Works which clearly illustrate Murray’s ideas and concerns can be seen opposite. Most recently Rollercoaster’ 2002, which playfully maps the movement of the viewer by emulating the way we orient ourselves through the space of the gallery. The structure concerns itself with the creativity of play by taking simple basic units and taking them for a walk. The result is a complex open structure, which is beautiful in both its simplicity and its complexity.

‘ The limits of my language means the limits of my world’ 2001, takes the everyday language of road signs as its starting point in order to build a sculptural landscape of new visual signs that express and in turn, makes sense of the contemporary world we live in. The work finds new visual codes to express headline news stories including the foot and mouth epidemic and race riots. By repeating and juxtaposing old and new signs I build a toy town that is at once playful and poignant.

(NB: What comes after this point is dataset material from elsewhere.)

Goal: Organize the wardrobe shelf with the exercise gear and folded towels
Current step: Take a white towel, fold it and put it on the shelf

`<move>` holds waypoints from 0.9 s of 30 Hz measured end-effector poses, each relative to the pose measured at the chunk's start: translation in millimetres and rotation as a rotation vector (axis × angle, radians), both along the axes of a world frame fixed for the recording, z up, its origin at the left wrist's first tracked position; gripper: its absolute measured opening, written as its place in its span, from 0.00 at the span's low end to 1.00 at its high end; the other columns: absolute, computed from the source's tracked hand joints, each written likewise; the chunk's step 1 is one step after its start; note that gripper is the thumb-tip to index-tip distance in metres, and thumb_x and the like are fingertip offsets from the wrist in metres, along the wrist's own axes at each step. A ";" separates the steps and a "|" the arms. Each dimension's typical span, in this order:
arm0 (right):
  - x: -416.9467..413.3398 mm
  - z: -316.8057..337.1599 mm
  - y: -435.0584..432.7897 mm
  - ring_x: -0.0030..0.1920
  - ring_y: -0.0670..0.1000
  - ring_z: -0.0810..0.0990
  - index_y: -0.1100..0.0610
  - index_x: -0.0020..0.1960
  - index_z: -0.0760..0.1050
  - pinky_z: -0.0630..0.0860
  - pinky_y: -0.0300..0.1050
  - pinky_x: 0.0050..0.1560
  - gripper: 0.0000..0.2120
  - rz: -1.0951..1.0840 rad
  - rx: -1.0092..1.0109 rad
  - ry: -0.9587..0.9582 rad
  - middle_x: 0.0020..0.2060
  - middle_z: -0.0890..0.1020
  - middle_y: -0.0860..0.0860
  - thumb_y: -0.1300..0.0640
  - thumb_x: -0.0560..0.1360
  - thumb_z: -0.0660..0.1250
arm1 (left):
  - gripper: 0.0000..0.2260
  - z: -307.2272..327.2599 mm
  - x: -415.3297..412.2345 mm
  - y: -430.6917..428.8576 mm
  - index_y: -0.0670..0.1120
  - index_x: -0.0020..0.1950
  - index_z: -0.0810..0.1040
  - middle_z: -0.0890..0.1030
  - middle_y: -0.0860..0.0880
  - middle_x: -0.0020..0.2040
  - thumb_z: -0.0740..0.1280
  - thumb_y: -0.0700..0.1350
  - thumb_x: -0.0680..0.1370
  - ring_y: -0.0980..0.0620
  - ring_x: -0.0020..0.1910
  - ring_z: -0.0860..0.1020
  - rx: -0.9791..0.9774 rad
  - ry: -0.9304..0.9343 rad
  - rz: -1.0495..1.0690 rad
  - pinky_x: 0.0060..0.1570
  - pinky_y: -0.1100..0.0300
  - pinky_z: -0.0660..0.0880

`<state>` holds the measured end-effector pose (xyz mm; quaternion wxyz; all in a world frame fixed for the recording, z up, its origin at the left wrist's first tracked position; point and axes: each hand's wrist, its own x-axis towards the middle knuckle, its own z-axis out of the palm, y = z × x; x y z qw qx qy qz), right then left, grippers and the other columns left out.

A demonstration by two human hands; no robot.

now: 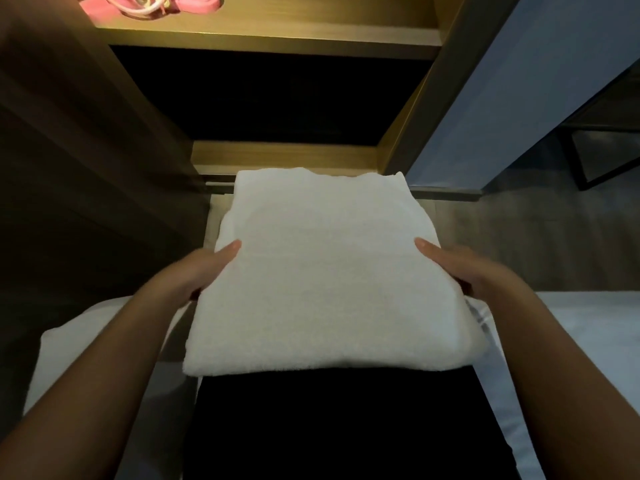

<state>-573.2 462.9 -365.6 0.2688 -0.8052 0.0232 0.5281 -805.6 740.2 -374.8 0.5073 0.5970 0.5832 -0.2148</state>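
One folded white towel (329,282) is gripped at its sides by left hand (199,271) and right hand (460,268).

A plain white folded towel (329,271), with no stripes or print. Above it, a wardrobe shelf (277,32) in warm light-brown wood, its lower compartment (270,95) black with shadow. On the shelf, bright pink exercise gear (194,1) with a cream cord (152,6). Dark brown wardrobe panel (69,133) at the left. Pale blue-grey wall (536,81) at the right. Grey-brown floor (519,237) with faint wood grain. White bedsheet (588,341). Black clothing (329,427) at the bottom.
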 end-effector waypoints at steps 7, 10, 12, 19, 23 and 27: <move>20.6 -17.3 50.8 0.52 0.58 0.78 0.56 0.63 0.73 0.73 0.55 0.58 0.32 -0.113 0.025 -0.232 0.60 0.79 0.56 0.31 0.74 0.60 | 0.29 2.4 48.7 3.1 0.44 0.69 0.69 0.77 0.45 0.55 0.57 0.65 0.79 0.47 0.46 0.74 0.124 -0.104 0.117 0.47 0.53 0.70; 11.8 -21.9 28.9 0.48 0.55 0.78 0.55 0.61 0.73 0.74 0.54 0.53 0.28 -0.057 0.007 -0.119 0.53 0.79 0.54 0.32 0.75 0.59 | 0.26 -8.3 27.4 2.5 0.46 0.63 0.72 0.77 0.42 0.61 0.59 0.65 0.78 0.47 0.45 0.75 0.146 -0.067 0.014 0.47 0.51 0.70; 7.6 -19.1 14.1 0.45 0.53 0.78 0.55 0.61 0.72 0.74 0.51 0.48 0.28 -0.033 0.020 -0.007 0.48 0.79 0.53 0.33 0.75 0.58 | 0.30 -8.7 18.2 1.8 0.45 0.66 0.71 0.76 0.42 0.63 0.58 0.67 0.76 0.43 0.52 0.76 0.085 -0.021 -0.018 0.53 0.48 0.72; 38.7 -22.5 39.0 0.50 0.57 0.83 0.54 0.56 0.78 0.76 0.56 0.58 0.29 -0.216 0.129 -0.003 0.52 0.84 0.55 0.31 0.69 0.68 | 0.36 -9.5 47.9 26.5 0.46 0.66 0.73 0.77 0.45 0.62 0.63 0.73 0.70 0.41 0.59 0.76 -0.045 -0.141 0.154 0.64 0.45 0.70; 35.3 -35.4 55.7 0.49 0.55 0.79 0.54 0.66 0.71 0.76 0.53 0.49 0.27 -0.296 0.128 -0.264 0.56 0.79 0.52 0.38 0.74 0.67 | 0.33 -28.1 59.1 29.2 0.43 0.69 0.71 0.77 0.44 0.62 0.67 0.65 0.73 0.41 0.57 0.78 0.229 -0.184 0.219 0.59 0.44 0.75; 28.0 -45.9 51.4 0.54 0.55 0.78 0.53 0.69 0.67 0.75 0.55 0.54 0.28 -0.292 0.107 -0.353 0.61 0.76 0.53 0.38 0.76 0.65 | 0.27 -40.1 58.2 27.3 0.42 0.66 0.72 0.77 0.43 0.61 0.63 0.61 0.78 0.44 0.55 0.77 0.296 -0.215 0.179 0.52 0.50 0.74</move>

Both works concern themselves with structure in different ways through the use of multiples. ‘Rollercoaster’ 2002 is an attempt to reconcile and control the movement of the viewer within the gallery space by filling their field of vision. Rather than presenting the viewer with a single object to be navigated they are presented with architecture which moves between rooms and so can never be seen in its totality urging the viewer to travel with, around, under and over the work.

‘ The limits of my language means the limits of my world’ 2001, similarly fills the viewers field of vision but also present fractured narratives within a language structure. The symbols used are from a recognisable everyday language set in groupings of differing configurations and levels of ease of de-coding. The toy town is a game or puzzle to be deciphered and recognised as generic news stories creating a contemporary landscape.